**Work to complete**
After finding the line with "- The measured" in the data below, set down exactly each line through the one with "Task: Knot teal", inclusive, and stop there.

-- Opening Marker --

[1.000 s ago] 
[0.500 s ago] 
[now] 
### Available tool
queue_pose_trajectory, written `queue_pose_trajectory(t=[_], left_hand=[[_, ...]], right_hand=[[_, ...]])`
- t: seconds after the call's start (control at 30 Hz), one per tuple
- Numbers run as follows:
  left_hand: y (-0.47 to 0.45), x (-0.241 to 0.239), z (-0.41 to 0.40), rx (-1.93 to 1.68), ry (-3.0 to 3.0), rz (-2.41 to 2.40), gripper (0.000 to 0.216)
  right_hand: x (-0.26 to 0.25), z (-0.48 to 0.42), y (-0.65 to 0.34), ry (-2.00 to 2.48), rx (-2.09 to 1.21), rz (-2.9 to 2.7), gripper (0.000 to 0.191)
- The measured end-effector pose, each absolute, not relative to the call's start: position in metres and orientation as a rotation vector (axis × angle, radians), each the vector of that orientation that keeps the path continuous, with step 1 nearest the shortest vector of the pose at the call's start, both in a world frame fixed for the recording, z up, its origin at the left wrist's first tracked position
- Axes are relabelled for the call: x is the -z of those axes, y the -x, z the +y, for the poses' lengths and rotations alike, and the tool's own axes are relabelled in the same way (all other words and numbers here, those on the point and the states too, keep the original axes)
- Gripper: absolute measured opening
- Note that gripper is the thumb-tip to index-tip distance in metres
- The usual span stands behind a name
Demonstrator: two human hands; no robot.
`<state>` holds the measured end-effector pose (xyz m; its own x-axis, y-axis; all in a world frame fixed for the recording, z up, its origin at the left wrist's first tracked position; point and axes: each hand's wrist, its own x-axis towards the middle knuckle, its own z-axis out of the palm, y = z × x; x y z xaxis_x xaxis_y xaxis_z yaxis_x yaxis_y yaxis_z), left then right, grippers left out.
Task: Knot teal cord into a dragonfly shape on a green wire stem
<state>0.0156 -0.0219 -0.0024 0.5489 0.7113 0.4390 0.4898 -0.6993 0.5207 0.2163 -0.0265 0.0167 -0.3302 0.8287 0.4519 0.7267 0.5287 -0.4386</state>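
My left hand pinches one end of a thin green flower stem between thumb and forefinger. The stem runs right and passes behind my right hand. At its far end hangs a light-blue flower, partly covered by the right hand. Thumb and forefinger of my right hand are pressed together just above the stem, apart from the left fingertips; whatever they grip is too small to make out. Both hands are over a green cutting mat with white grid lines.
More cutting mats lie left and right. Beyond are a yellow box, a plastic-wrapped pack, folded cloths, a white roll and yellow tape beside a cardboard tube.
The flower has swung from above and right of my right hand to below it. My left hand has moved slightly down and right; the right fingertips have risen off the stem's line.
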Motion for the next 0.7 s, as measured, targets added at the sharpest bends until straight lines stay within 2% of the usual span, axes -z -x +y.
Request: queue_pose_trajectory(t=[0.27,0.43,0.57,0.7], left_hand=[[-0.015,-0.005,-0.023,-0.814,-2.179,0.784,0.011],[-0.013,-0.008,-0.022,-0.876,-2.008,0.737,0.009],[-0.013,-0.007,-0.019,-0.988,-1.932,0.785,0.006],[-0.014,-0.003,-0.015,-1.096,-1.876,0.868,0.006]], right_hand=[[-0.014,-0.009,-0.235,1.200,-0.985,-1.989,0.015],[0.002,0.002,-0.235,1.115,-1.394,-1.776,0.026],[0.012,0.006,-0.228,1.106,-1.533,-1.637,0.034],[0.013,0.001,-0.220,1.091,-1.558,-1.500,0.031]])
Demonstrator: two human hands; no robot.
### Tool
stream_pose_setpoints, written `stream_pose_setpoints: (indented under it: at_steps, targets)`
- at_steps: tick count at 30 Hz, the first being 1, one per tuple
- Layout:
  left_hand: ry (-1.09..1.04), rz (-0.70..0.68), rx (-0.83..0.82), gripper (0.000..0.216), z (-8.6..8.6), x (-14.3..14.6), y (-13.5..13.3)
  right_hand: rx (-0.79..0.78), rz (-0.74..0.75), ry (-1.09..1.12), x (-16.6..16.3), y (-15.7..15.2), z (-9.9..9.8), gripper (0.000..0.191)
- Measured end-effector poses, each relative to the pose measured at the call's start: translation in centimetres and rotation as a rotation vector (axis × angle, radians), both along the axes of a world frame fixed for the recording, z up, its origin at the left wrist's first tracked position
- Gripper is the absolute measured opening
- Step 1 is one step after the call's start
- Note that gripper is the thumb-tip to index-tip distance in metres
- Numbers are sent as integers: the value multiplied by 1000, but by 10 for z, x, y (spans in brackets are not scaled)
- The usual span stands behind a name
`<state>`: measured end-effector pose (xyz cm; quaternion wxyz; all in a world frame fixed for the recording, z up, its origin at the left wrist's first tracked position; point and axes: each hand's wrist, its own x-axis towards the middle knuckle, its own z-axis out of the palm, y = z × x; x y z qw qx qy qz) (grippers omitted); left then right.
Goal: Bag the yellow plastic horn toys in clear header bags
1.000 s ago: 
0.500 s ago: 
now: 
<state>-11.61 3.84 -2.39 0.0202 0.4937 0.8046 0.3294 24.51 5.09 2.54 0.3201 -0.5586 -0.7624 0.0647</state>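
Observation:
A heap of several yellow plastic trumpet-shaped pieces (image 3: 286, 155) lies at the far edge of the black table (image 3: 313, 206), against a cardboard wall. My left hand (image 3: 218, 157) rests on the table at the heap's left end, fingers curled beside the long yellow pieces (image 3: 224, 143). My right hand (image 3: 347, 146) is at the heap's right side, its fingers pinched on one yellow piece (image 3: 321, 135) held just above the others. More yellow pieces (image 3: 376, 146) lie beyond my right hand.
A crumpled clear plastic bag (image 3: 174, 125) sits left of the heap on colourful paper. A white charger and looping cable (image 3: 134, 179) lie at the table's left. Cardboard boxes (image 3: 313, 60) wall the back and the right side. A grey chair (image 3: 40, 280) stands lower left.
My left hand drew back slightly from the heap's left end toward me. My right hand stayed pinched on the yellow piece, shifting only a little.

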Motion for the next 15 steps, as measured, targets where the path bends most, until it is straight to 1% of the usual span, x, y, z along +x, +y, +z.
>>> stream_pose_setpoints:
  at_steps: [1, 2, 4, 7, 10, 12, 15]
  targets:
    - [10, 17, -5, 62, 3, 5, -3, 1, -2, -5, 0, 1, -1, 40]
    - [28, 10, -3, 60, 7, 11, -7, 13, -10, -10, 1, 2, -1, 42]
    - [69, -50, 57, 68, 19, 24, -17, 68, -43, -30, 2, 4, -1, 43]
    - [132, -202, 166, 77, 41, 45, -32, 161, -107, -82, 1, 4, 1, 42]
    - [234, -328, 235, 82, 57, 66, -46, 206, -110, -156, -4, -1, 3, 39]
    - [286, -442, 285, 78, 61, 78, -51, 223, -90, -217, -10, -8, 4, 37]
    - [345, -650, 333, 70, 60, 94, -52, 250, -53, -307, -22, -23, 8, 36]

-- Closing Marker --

**Task response**
- The measured end-effector pose, each absolute, not relative to the call's start: position in metres and orientation as a rotation vector (axis × angle, radians), each the vector of that orientation that keeps the path continuous, with step 1 nearest the shortest vector of the pose at the call's start, both in a world frame fixed for the recording, z up, its origin at the left wrist's first tracked position
- Axes are relabelled for the call: x is the -z of those axes, y the -x, z the +y, for the poses' lengths and rotations alike, and the tool's own axes are relabelled in the same way (all other words and numbers here, those on the point and the states too, keep the original axes)
- Gripper: absolute measured opening
- Note that gripper is the thumb-tip to index-tip distance in metres
- The usual span stands behind a name
Demonstrator: two human hands; no robot.
`<state>` holds the measured end-effector pose (xyz m; its own x-axis, y-axis; all in a world frame fixed for the recording, z up, its origin at the left wrist's first tracked position; point and axes: each hand's wrist, its own x-axis towards the middle knuckle, its own z-axis out of the palm, y = z × x; x y z xaxis_x xaxis_y xaxis_z yaxis_x yaxis_y yaxis_z), left then right, grippers left out.
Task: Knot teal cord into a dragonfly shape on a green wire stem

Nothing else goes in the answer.